Anarchy, or too little government, is survival of the strong. People become focused on protecting themselves and their possessions. Arbitrary power, or too much government, means the marketplace is rigidly controlled. Competition is stifled, crippling innovation.

In both cases, the marketplace is distorted and cannot operate efficiently. Both anarchy and arbitrary power lead to an impoverished society. It is impossible to have prosperity without a freely operating mechanism to eliminate waste.





At our founding, America had a long tradition of the “Rule of Law,” inherited from the British. Anarchy was not the big concern. Falling into arbitrary power was. 

The very purpose of government — to make and enforce laws, rules, and regulations — is a perfect recipe for creating arbitrary power. We were the first nation on earth to consciously limit the size and scope of government in an attempt to avoid this fate.

As our “grand experiment” started, we had a strong “Rule of Law,” a constitutionally limited government, and a population that had a completely different mindset from the rest of the world.

In America, if something had to be done, the people just did it. Unlike Europe, normal everyday people were thinking, trying, failing, falling, picking themselves up, and trying again.

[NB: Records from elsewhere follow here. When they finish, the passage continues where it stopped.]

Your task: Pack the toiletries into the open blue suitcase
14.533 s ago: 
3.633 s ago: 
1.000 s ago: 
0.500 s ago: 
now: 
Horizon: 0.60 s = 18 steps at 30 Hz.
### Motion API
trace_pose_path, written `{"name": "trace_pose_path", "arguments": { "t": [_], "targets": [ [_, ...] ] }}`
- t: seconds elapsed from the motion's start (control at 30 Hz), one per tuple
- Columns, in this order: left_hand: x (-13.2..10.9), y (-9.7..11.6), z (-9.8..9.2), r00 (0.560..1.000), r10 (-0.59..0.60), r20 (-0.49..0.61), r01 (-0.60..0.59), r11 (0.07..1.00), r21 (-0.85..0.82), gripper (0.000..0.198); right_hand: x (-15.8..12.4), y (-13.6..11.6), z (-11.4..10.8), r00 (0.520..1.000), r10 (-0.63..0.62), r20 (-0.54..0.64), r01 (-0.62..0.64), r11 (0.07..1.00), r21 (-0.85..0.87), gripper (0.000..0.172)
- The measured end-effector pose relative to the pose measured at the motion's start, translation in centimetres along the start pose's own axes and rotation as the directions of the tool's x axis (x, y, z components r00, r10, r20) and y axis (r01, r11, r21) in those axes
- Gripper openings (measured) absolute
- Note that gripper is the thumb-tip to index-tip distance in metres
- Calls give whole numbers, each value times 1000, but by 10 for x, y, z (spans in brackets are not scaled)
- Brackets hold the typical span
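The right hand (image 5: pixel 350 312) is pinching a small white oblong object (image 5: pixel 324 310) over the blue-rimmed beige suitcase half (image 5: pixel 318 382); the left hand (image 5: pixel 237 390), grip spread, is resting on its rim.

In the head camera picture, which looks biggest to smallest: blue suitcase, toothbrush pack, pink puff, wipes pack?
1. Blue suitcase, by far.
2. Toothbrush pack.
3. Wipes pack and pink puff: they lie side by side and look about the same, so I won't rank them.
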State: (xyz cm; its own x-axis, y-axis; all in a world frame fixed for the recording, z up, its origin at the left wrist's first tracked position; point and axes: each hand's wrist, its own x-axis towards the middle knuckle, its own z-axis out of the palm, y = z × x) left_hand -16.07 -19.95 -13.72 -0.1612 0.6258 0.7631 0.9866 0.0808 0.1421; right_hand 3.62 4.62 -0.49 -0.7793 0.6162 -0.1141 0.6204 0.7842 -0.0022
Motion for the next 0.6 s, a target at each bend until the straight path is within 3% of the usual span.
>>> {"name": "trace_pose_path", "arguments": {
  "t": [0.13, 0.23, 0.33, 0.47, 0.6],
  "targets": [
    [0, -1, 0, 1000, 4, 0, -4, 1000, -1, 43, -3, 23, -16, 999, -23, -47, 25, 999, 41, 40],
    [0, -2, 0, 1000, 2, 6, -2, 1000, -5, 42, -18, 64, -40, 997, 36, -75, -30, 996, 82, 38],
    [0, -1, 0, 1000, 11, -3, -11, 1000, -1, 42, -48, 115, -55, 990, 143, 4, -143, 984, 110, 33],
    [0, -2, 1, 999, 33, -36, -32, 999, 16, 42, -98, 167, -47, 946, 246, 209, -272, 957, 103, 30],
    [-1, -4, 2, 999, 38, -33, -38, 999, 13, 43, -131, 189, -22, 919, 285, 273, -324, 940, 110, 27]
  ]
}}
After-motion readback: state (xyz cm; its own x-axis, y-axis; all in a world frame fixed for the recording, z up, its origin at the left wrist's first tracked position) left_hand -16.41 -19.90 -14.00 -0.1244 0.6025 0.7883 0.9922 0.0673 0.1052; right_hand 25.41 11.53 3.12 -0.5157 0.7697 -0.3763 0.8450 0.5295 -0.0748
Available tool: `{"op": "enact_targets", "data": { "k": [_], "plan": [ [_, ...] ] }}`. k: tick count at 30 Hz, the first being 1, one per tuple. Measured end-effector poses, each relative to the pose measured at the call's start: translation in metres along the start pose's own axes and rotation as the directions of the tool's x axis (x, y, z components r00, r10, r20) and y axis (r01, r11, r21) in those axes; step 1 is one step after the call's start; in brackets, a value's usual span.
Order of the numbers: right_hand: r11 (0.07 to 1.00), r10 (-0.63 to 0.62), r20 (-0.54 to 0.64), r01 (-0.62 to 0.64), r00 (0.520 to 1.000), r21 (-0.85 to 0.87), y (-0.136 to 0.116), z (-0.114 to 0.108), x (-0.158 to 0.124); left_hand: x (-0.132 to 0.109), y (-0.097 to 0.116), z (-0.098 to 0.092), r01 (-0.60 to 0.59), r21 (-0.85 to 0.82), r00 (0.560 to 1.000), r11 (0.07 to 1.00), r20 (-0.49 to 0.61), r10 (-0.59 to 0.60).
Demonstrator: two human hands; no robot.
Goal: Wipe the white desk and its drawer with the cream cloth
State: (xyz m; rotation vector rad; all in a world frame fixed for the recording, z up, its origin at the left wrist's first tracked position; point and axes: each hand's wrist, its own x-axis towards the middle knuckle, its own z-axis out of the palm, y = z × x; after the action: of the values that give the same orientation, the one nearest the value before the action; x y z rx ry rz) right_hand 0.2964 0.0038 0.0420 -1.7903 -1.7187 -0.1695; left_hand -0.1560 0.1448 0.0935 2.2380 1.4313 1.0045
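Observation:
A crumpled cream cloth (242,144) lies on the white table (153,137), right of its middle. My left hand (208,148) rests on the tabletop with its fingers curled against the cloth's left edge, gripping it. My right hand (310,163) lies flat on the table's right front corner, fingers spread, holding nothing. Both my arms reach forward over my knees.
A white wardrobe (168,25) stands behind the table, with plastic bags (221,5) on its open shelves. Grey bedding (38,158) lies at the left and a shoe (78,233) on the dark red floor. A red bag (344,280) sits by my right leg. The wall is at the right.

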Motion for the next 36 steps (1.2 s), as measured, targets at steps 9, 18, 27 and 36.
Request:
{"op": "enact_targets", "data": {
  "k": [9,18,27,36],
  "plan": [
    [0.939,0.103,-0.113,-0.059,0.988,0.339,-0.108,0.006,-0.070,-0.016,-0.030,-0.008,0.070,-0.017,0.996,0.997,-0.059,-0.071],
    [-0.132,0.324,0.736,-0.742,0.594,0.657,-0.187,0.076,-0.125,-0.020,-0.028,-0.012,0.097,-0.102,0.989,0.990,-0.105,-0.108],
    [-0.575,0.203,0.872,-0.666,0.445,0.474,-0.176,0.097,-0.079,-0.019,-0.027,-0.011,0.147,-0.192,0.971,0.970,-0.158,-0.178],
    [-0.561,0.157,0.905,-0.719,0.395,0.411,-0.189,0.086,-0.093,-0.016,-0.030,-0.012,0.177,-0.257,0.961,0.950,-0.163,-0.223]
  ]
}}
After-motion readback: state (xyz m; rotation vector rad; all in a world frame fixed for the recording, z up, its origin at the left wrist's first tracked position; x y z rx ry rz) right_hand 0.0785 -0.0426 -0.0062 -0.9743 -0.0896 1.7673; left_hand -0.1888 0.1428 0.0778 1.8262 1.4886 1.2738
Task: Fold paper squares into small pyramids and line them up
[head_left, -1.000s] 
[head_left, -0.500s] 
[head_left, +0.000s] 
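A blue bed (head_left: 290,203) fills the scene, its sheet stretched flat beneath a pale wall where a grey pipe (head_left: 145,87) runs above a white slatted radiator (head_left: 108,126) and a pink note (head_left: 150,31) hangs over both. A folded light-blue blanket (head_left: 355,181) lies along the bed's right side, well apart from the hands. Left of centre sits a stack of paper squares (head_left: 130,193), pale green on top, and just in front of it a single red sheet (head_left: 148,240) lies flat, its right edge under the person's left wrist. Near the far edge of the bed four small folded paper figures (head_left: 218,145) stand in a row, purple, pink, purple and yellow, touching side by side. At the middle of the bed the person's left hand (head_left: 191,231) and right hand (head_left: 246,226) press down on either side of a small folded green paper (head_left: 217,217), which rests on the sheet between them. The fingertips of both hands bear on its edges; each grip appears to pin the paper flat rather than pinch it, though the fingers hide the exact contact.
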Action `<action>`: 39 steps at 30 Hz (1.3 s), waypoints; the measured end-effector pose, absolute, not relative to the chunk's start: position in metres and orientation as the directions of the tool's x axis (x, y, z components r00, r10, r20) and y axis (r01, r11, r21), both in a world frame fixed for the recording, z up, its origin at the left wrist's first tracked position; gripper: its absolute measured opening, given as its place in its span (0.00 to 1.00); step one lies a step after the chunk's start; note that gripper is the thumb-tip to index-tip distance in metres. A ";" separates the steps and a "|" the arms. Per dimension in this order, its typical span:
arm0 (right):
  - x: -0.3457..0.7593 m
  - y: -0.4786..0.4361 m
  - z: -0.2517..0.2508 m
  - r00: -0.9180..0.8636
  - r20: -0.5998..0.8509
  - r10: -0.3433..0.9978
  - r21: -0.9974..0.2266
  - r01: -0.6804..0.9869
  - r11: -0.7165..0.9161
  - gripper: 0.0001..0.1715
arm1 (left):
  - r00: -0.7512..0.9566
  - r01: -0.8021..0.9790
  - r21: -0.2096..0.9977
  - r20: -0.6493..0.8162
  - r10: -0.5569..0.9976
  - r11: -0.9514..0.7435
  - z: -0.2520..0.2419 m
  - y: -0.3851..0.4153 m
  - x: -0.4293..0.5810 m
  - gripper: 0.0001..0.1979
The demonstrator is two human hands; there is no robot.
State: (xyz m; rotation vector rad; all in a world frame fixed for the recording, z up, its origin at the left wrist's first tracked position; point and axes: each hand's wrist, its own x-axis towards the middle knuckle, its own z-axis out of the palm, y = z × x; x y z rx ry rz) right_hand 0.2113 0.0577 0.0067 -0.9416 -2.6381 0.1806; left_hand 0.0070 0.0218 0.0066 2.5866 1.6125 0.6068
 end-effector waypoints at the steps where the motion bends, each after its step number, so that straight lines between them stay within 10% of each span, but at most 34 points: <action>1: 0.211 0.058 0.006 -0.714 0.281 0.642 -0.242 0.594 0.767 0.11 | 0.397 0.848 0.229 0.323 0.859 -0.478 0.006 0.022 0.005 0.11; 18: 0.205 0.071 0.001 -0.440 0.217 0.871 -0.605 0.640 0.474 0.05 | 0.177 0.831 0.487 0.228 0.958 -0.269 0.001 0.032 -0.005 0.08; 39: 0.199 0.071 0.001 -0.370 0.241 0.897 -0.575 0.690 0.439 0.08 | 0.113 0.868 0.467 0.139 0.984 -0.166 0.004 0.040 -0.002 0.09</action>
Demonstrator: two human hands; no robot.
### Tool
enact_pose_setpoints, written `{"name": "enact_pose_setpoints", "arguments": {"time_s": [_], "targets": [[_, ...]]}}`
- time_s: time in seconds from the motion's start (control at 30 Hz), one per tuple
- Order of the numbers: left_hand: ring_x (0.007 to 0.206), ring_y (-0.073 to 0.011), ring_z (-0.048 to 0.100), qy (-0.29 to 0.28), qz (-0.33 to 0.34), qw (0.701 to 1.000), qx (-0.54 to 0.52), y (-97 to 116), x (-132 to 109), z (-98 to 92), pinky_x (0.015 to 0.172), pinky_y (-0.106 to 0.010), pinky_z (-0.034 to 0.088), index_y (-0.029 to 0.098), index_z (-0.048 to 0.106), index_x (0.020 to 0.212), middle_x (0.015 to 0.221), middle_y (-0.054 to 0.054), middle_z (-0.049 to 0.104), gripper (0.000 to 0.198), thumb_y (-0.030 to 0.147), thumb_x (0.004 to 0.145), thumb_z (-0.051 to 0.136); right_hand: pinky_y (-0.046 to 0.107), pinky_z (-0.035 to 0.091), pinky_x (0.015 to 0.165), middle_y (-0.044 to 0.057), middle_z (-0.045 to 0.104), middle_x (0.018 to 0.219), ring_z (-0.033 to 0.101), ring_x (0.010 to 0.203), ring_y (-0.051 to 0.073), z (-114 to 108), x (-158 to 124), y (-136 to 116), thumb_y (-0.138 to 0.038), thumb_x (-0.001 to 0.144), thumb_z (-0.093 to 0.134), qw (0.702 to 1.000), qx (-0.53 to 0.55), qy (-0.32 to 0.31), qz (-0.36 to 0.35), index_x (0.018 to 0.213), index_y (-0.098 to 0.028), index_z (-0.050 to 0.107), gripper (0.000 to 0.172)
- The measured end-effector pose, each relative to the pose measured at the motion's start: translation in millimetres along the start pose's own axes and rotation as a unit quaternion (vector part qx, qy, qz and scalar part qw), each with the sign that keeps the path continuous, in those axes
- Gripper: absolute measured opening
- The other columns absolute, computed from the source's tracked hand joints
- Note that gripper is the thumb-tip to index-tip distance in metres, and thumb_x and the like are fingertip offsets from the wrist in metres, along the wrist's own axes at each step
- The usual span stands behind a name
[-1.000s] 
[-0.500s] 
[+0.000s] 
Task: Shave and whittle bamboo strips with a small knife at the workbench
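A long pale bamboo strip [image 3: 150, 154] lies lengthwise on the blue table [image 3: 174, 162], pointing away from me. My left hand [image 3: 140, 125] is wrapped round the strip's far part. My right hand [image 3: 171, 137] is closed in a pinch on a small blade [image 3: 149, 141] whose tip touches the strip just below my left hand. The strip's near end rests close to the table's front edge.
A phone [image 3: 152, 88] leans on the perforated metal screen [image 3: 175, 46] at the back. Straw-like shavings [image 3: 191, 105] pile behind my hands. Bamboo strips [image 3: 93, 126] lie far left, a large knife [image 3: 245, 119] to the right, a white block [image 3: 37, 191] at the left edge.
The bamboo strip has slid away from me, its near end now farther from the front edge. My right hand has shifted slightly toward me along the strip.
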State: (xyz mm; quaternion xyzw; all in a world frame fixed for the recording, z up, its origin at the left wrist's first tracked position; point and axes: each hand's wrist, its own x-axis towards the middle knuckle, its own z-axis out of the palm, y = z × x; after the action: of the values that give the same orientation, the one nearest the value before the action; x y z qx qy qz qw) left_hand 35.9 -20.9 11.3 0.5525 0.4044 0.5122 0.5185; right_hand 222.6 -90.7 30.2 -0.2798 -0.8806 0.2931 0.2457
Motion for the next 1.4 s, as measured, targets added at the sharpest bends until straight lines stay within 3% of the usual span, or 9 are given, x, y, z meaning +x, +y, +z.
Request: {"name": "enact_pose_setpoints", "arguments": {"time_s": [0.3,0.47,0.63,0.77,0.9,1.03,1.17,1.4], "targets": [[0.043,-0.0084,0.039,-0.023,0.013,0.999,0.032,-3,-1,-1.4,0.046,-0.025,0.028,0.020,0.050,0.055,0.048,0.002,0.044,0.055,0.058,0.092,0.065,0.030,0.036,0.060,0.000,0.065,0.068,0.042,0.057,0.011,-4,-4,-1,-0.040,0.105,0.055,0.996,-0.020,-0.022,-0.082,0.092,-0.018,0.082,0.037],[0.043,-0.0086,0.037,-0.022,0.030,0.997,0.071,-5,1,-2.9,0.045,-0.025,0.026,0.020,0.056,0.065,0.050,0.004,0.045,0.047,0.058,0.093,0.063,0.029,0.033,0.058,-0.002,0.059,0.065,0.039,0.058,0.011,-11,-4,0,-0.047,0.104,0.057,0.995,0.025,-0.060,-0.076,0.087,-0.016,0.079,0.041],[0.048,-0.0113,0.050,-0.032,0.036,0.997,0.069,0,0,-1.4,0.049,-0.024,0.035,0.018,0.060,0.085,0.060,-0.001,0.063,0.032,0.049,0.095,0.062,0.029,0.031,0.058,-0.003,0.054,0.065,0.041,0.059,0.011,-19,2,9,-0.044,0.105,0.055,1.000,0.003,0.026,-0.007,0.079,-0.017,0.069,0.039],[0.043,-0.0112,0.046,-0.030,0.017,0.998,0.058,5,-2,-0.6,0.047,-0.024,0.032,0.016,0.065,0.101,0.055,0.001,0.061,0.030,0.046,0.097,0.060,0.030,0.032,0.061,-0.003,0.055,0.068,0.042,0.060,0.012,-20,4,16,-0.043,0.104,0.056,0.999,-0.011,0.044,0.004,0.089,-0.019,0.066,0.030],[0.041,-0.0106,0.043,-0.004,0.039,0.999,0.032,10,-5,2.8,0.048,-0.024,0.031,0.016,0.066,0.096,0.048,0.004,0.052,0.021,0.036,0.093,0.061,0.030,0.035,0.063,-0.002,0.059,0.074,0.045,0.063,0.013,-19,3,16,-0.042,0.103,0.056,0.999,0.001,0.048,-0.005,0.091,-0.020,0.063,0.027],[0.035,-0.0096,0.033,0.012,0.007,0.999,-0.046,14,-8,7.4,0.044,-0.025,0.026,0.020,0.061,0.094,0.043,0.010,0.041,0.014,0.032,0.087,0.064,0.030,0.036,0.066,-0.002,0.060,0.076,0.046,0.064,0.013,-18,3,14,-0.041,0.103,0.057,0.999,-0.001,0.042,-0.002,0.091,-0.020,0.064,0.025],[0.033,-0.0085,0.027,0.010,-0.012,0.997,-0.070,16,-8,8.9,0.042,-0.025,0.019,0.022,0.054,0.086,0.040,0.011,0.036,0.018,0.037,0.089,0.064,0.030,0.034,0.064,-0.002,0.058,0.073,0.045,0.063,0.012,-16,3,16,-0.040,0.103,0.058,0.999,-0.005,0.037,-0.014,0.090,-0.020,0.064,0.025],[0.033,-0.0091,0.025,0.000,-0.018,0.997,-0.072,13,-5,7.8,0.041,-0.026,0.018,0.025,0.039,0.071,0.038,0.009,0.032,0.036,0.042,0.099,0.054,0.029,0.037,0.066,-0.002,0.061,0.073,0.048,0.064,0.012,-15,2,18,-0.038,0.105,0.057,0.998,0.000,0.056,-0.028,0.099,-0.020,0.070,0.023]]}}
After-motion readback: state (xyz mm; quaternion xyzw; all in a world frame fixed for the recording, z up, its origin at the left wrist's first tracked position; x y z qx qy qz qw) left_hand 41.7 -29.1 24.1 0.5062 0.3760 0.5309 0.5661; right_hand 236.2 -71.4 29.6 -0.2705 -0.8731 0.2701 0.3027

The largest segment of our population was spurring the growth of knowledge. More knowledge led to a need for more education, which drove further innovation and invention. 

A radical new belief took hold, that tomorrow could be better than yesterday, and that by participating in the marketplace, the common man could be part of wealth generation. No longer were we doomed at birth to a future life of poverty.

The “middle class conveyor,” a mechanism for moving parts on an assembly line towards a whole product, became a way of lifting people from poverty to affluence. It became a permanent, repeating mechanism for prosperity creation, not only at our beginning, but for future generations to come. 





At the end of the Constitutional Convention, Benjamin Franklin warned of the fledgling new republic, “If you can keep it.”

The rules for prosperity creation have been forgotten but are now being recovered. They must now be re-taught to the public. You can’t fix a system if you don’t know how it works.

We must change our focus from a “government-centric” to a “marketplace-centric” country.  Waste must be eliminated for prosperity, and that can only happen in the marketplace. It is not easy to change the momentum of a nation that has lost its way. There is much work to do for our republic, if we want to keep it.